Fusion also includes AutoProtect, which lets you set up automatic snapshot creation every 30 minutes, every 60 minutes, or once per day. You can also specify how many snapshots you’d like to keep; Fusion then uses these settings to keep a mix of hourly, daily, and weekly snapshots. Once AutoProtect is set, snapshots happen automatically—a dialog appears on your screen during the save, but it only takes a few seconds to create each snapshot.
Other nice additions to Fusion 2.0: Virtual machines can also now support more virtual CPUs—up to four on an eight-core Mac Pro, for example. (Parallels, on the other hand, will support up to eight virtual CPUs on that same eight-core Mac Pro.) There’s a new command-line interface that lets you script interaction with virtual machines—you can automate actions or snapshot creation, for example. A built-in importer tool lets you convert virtual machines created in Boot Camp into standalone VMs; you could (if you wish) remove the Boot Camp partition altogether. There’s also a new disk-resizing tool that can increase the size of your virtual machine’s hard drive. It’ll do so automatically for OS X Server and Windows Vista VMs; Windows XP Pro will still require a disk partitioning app.

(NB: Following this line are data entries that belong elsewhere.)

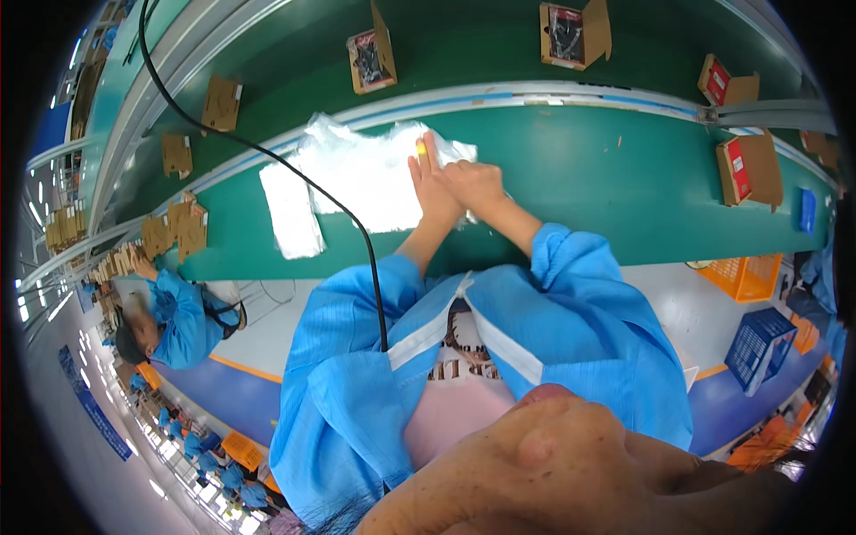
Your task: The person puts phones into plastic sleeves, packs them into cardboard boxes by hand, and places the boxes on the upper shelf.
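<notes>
Both my hands meet over a pile of shiny white plastic bags on the green work table. My left hand has fingers stretched toward the far side of the table. A small bright yellow patch, perhaps a finger cover, shows on one of its fingers. Against the left hand lies my right hand, its fingers curled and partly overlapping it. Whatever is inside the right hand's curl is hidden. Left of the pile, a narrower white bag lies flat.
Along the far conveyor stand open cardboard boxes with dark contents. More boxes stand at the right, near a blue tray. A black cable hangs across the view. Another person handles boxes at the left.
</notes>
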`<control>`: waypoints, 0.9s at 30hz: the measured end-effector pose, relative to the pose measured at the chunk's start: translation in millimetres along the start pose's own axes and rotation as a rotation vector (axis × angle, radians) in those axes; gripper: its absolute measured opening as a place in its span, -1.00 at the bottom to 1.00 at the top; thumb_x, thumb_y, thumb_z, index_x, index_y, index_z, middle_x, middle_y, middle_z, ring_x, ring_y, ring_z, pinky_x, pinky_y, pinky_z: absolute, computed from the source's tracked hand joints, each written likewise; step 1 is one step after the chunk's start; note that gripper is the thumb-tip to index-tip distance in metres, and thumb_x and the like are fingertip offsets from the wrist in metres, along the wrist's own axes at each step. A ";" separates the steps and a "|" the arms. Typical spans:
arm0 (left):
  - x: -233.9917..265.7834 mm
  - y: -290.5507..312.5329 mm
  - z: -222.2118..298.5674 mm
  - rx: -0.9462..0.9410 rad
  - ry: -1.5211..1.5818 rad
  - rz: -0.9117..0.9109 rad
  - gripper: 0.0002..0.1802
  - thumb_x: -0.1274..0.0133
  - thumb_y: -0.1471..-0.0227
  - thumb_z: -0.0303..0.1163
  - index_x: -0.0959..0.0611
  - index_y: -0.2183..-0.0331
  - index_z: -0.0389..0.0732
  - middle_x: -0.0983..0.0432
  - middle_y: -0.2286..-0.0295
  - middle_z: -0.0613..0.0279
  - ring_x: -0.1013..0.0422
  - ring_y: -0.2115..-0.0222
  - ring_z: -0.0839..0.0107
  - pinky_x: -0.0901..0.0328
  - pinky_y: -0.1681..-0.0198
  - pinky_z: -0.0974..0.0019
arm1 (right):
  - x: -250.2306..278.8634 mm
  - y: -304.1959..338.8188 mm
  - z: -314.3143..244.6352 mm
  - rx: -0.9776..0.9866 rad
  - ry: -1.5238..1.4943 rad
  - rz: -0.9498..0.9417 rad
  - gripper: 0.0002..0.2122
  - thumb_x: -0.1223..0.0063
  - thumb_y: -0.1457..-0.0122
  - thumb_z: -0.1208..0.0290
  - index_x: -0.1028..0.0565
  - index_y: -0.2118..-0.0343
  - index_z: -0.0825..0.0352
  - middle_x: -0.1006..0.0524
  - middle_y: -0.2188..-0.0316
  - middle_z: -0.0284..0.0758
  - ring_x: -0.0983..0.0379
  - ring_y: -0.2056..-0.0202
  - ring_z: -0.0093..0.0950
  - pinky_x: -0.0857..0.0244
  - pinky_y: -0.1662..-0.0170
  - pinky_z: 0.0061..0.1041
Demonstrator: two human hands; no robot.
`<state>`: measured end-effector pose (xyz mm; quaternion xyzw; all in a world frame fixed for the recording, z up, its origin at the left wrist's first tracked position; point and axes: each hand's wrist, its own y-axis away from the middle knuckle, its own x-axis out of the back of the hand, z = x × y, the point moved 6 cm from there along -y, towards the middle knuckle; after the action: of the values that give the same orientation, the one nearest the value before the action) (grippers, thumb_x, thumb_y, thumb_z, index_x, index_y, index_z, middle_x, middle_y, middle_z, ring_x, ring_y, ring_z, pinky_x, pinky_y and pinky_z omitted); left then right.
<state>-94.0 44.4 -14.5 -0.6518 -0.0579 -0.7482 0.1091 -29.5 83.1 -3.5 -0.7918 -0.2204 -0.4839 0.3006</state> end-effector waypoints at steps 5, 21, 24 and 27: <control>2.4 -1.8 -2.0 0.038 0.069 -0.002 -0.30 0.16 -0.03 -0.17 -0.21 -0.11 -0.43 0.14 -0.20 -0.17 0.21 -0.23 -0.07 0.31 -0.22 -0.15 | 4.7 -18.2 37.4 -0.191 0.258 0.084 -0.85 0.00 0.06 0.25 -0.46 0.71 0.06 -0.43 0.76 -0.40 -0.46 0.66 -0.46 -0.22 0.73 -0.47; 67.3 -17.1 52.4 -0.364 0.367 0.174 -0.58 -0.14 0.14 -0.29 -0.48 0.21 -0.27 -0.34 0.21 -0.02 -0.27 0.22 0.03 -0.19 0.18 0.05 | 121.4 95.7 182.1 -0.653 0.007 0.269 -0.82 -0.01 -0.11 0.36 -0.39 0.26 0.30 -0.39 0.26 -0.17 -0.42 0.30 -0.19 -0.35 0.31 -0.28; 33.4 4.9 85.8 -0.297 0.465 0.053 -0.65 -0.15 0.15 -0.23 -0.49 0.32 -0.23 -0.36 0.33 0.04 -0.28 0.30 0.07 -0.18 0.25 0.06 | 150.8 108.3 244.8 -0.760 -0.067 0.376 -0.77 0.00 -0.12 0.36 -0.38 0.21 0.37 -0.39 0.22 -0.10 -0.39 0.24 -0.15 -0.32 0.22 -0.27; 1.5 13.7 95.9 -0.239 0.206 0.045 -0.75 -0.11 0.12 -0.24 -0.47 0.41 -0.17 -0.37 0.38 0.13 -0.29 0.33 0.12 -0.15 0.32 0.07 | 186.7 106.8 322.4 -0.821 -0.008 0.534 -0.70 -0.01 -0.13 0.35 -0.36 0.15 0.44 -0.38 0.17 -0.04 -0.36 0.15 -0.10 -0.28 0.12 -0.24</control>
<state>1.4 52.9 0.1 -0.5813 0.0577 -0.8099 0.0528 324.3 239.0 23.0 -0.8756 0.1983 -0.4338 0.0761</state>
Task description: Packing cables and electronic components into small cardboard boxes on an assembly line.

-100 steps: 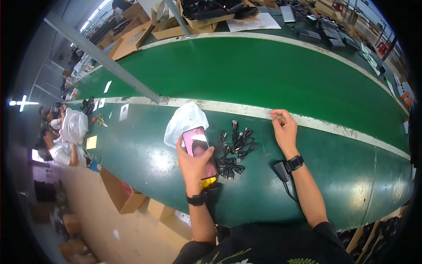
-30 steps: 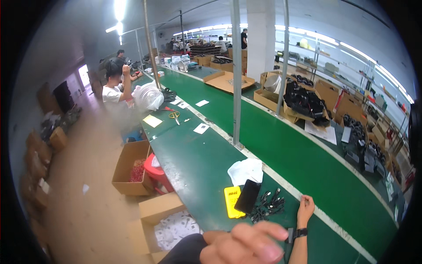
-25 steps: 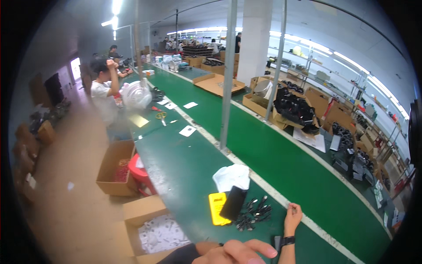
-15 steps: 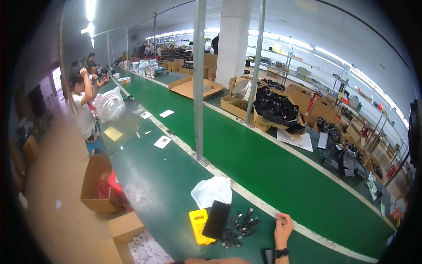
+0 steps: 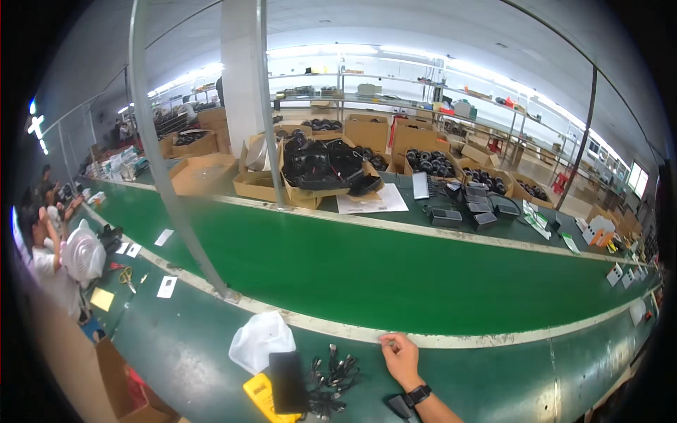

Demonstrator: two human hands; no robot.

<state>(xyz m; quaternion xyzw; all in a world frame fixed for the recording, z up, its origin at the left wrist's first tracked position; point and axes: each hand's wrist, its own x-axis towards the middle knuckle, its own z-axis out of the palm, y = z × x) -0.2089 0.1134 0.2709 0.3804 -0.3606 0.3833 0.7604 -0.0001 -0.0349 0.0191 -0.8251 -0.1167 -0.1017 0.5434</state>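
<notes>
Black, the block [image 5: 398, 407] lay just to the near left of the right hand [image 5: 402, 361], touching or barely apart from the watch [image 5: 419, 395] on that wrist; I could not tell which. A leftward sweep of the wrist could have shoved it into the cables [image 5: 334, 377], simply because it sat so close. As far as it showed, the block's long axis slanted, the far end to the left and the near end toward the forearm.

The hand was narrow: thumb and forefinger nearly met, the other fingers curled, tips at the rail [image 5: 479, 342]. Whether they pinched anything small I could not tell. The left hand was out of sight.

Left of the hand, and mostly nearer the body, sprawled the cables, their plug ends pointing several ways, with no single axis. Lifting one might have dragged others, since the leads seemed tangled. Past them, further left of the hand, lay the phone [image 5: 288, 381], dark, its long axis running almost straight away from the body. It overlapped the yellow case [image 5: 258, 392]; a nudge might have made it slip, its footing looking uneven. Beyond the phone, left of the hand, sat the bag [image 5: 257, 340].

All this was on the desk [image 5: 493, 384]. Ahead of the hand, across the rail, stretched the belt [image 5: 395, 282]; to its far left were scissors [image 5: 127, 279] and a fan [image 5: 83, 255].
</notes>
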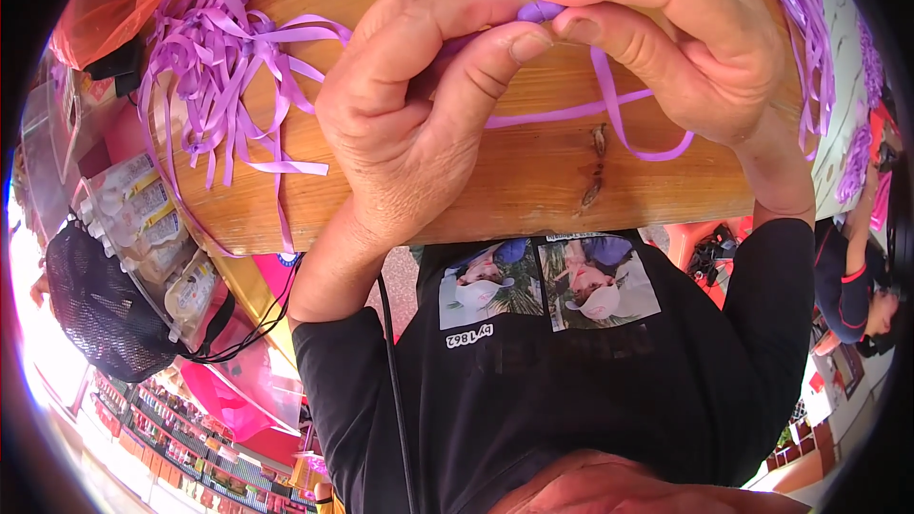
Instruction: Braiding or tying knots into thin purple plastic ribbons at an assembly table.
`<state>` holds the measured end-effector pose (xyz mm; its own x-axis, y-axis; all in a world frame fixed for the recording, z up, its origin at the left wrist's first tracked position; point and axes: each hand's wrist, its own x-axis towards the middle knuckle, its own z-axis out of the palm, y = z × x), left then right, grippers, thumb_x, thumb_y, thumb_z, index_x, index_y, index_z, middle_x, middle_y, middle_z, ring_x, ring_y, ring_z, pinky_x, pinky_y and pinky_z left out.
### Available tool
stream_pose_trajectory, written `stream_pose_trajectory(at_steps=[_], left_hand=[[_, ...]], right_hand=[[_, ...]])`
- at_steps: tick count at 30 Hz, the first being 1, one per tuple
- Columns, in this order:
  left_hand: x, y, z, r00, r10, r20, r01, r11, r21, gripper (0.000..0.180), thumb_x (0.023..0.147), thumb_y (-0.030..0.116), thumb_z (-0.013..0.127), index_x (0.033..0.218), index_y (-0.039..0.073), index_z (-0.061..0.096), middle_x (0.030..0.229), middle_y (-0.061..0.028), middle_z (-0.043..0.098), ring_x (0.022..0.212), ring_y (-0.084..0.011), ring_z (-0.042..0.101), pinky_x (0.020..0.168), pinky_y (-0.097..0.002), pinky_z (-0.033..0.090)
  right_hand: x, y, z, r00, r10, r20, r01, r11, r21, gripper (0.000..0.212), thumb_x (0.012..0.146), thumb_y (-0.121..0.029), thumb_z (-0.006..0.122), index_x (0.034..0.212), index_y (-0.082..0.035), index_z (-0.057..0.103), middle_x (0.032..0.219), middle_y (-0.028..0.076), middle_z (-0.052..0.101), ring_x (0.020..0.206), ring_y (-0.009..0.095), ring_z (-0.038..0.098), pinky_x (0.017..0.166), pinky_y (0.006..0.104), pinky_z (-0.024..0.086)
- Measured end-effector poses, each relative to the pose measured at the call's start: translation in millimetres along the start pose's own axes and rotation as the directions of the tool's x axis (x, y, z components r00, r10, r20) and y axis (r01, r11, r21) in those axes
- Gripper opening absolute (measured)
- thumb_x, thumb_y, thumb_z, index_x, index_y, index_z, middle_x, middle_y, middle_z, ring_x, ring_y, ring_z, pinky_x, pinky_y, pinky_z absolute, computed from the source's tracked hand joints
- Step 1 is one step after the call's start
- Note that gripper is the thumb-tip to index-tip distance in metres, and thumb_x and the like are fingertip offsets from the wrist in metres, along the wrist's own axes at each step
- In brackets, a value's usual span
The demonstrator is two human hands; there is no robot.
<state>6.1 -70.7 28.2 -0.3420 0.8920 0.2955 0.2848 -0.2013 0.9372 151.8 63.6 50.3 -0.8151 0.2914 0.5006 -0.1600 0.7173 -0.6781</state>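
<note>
Pinching: the left hand (409, 95) is holding a small purple ribbon piece (540, 11) between its thumb and bent forefinger, drawn close together.
Closing in from the right: the right hand (685, 48) is arching over, thumb and forefinger narrowly parted about the other end of that piece; I cannot tell whether they are gripping it.
Small and bunched: the piece is sitting up off the tabletop between the hands, looking smooth and rounded.
Flat and curling: a loose ribbon strip (619, 119) is running below the hands, thin and softly glossy, bending into an open loop under the right hand.
Tangled, left: a ribbon heap (224, 57) is spreading in crossing loops and cut ends.
Draped, right: a ribbon bundle (809, 38) is hanging in long narrow strips by the far side.
Grained wood: an orange-brown table (533, 181) is showing a dark, cracked mark (595, 167).
Left flank: a crinkled orange-red bag (124, 9), a clear pack (157, 238) and a black mesh bag (105, 300) are crowding the side.
Room: shelves (190, 447) are curving along the lower left; another person (847, 290) is showing at far right.
Edges and space: the front edge is running just before a black shirt (571, 390), wood is showing between it and the hands, and the heap is leaving less room leftward.
</note>
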Motion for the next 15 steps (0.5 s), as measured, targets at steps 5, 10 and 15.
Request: stream_pose_trajectory(at_steps=[5, 10, 15], left_hand=[[-2, 1, 0, 1.000, -0.016, 0.009, 0.017, 0.993, -0.113, 0.010, 0.081, 0.001, 0.065, 0.090, -0.002, 0.064, 0.075, -0.0004, 0.054, 0.070, -0.0073, 0.046, 0.065, -0.0190, 0.036], [-4, -3, 2, 1.000, -0.021, 0.006, 0.022, 0.967, -0.253, 0.010, 0.080, 0.000, 0.065, 0.090, -0.001, 0.064, 0.076, -0.0004, 0.054, 0.073, -0.0081, 0.047, 0.067, -0.0200, 0.036], [-9, -5, 4, 0.993, -0.119, -0.009, 0.107, 0.917, -0.385, 0.011, 0.078, -0.002, 0.067, 0.088, -0.001, 0.064, 0.076, -0.0002, 0.054, 0.072, -0.0083, 0.046, 0.068, -0.0204, 0.036]], right_hand=[[1, -6, -2, 0.999, 0.035, 0.031, -0.035, 0.999, -0.001, 0.022, 0.075, -0.005, 0.070, 0.095, 0.001, 0.064, 0.082, 0.012, 0.063, 0.070, 0.021, 0.063, 0.057, 0.0254, 0.049], [4, -14, -6, 0.996, 0.066, 0.058, -0.066, 0.998, -0.007, 0.020, 0.075, -0.005, 0.070, 0.093, 0.001, 0.065, 0.081, 0.012, 0.063, 0.070, 0.020, 0.063, 0.057, 0.0254, 0.049], [15, -29, -12, 0.992, 0.086, 0.088, -0.087, 0.996, 0.003, 0.018, 0.075, -0.006, 0.070, 0.091, 0.001, 0.066, 0.080, 0.011, 0.063, 0.070, 0.019, 0.063, 0.056, 0.0254, 0.049]])
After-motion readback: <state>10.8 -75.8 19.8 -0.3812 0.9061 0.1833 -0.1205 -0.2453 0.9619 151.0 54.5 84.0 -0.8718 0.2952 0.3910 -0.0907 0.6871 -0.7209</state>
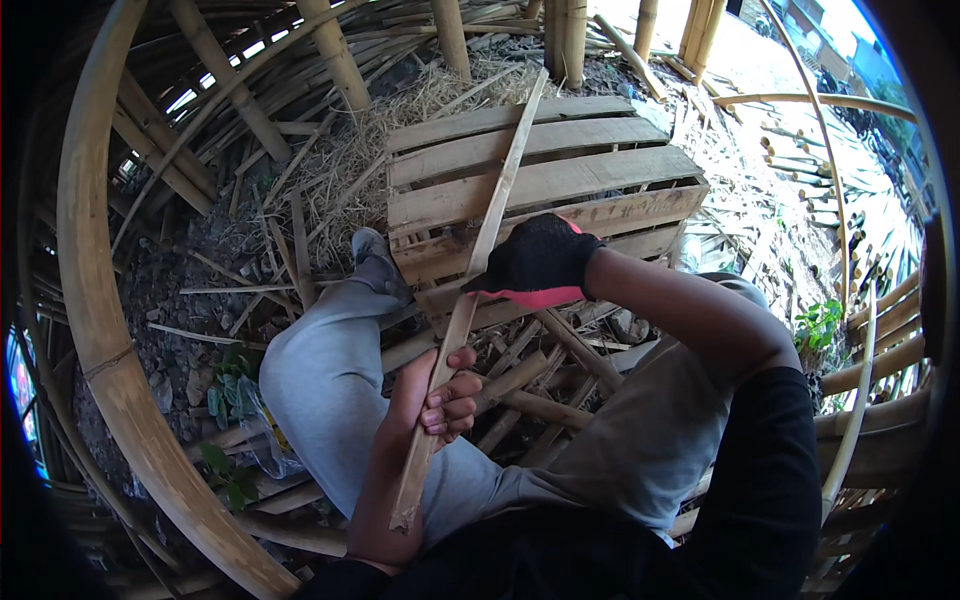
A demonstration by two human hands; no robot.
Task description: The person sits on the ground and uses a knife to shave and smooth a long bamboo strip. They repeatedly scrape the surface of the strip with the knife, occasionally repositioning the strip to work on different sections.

One of my chief complaints about Fusion 1.0 was that Unity mode—in which the Windows interface and desktop disappear, and your Windows programs appear to be running directly on your Mac desktop—only worked on one monitor of a multi-monitor Mac. Fusion 2.0 offers much better multi-monitor support. Unity mode now works across all connected monitors; you can drag and drop a Windows application’s window anywhere you like. In addition, you can use full screen mode on just one monitor, or on as many monitors as you have attached (up to eight, according to VMware). Each attached display appears as an additional display within Windows, too, giving you full control over its behavior. In my testing, these features worked perfectly.
Not quite perfect
Technical support, which was an issue with the first release, is still an issue: You get 30 days of technical support (via e-mail) for free when you buy the product, but there’s no phone support available at all. After 30 days, you must either rely on the (admittedly good) online sources, or purchase per-incident support packages. These packages are still e-mail only, and at $25, $70, and $100 (for one-, three-, and five-incident packs), you could quickly spend more on support than you did on the program itself.
Macworld’s buying advice
VMware Fusion 2 brings a host of new features to the table, improves performance across the board while reducing CPU usage, supports more guest operating systems (including OS X Server), and does it all for the same price as the original (and if you’ve already purchased Fusion, it’s free). From handling the Microsoft Office suites to playing many older and current Windows games to making it painless to experiment with other operating systems, VMware Fusion 2 is more than capable of handling nearly any task you may think to throw at it. For a relatively inexpensive $80, you get the current state of the art in OS X virtualization applications.